"Mailles, boucles et entrelacs" par Marcel Mercier

Exposition à la Villa Daumier le 25 avril 2004

On raconte qu’il y avait dans la Grèce antique une jeune fille nommée Arachné, si habile dans l’art du tissage qu’elle s’attira la jalousie de la déesse Athéna. Au cours d’un défi, Arachné se montra l’égale de la déesse qui, de dépit, détruisit l’œuvre de sa rivale et transforma celle-ci en araignée.

Or voilà qu’Arachné est réapparue à Valmondois dans une exposition le 3 avril 2004 ! De plus, des amateurs d’art affirment l’avoir rencontrée dans la ville de Troyes (1). Il faut donc en finir avec le mythe d’Arachné condamnée par Athéna à tisser des toiles destinées à la capture des insectes.

Les œuvres exposées à la Villa Daumier sont d’ailleurs dignes de l’antique Arachné. Elles sont réalisées avec du fil comme matériel : fil blanc ou fil multicolore. Les mailles sont serrées et nombreuses comme les nervures d’une feuille. Le tout est aérien, subtil, fragile. Cela représente le plus souvent de petites maisons qui défient les lois de la pesanteur : les fils se dressent verticalement sans support.

Arachné la contemporaine sait aussi tricoter et faire du crochet. Ses modernes ouvrages ornent les murs intérieurs de la Villa : masques africains, petits personnages dont les têtes émergent d’une foule bigarrée, etc. On admire un sens raffiné dans l’harmonie des couleurs et beaucoup d’inventivité dans le choix des titres : « Né longtemps après la venue de la comète », « Mangeur sans lunettes rouges » etc.

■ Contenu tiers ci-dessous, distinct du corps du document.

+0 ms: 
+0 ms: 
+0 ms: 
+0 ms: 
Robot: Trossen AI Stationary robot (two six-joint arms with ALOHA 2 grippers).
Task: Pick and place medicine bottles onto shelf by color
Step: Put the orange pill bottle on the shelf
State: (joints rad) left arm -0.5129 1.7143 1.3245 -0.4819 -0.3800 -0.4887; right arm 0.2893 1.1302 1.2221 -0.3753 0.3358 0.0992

Au milieu de ces structures aériennes, sont exposées les œuvres d’un autre artiste et d’un genre totalement différent : des objets étranges fabriqués en contreplaqué, contreplaqué plié, tordu comme si c’était du carton. La création la plus étonnante, celle dans laquelle on soupçonne un sens caché ayant un rapport secret avec la personnalité de l’auteur, consiste en un tube à section carrée, replié plusieurs fois sur lui-même. On n’y trouve ni commencement ni fin. C’est une espèce de nœud dont on n’aperçoit pas les bouts ou encore un énorme serpent qui se mord la queue. L’artiste y manifeste une maîtrise parfaite dans l’art de travailler le bois et une capacité certaine à se mouvoir dans l’inexprimable.

Les deux expositions – si différentes par ailleurs – présentent au moins un point commun : toutes deux montrent l’être humain aux prises avec la matière et triomphant d’elle, de sa pesanteur, de sa résistance.
                                                                                      

(1) une exposition des œuvres de Marie-Rose et Jacques Lortet a eu lieu à Troyes.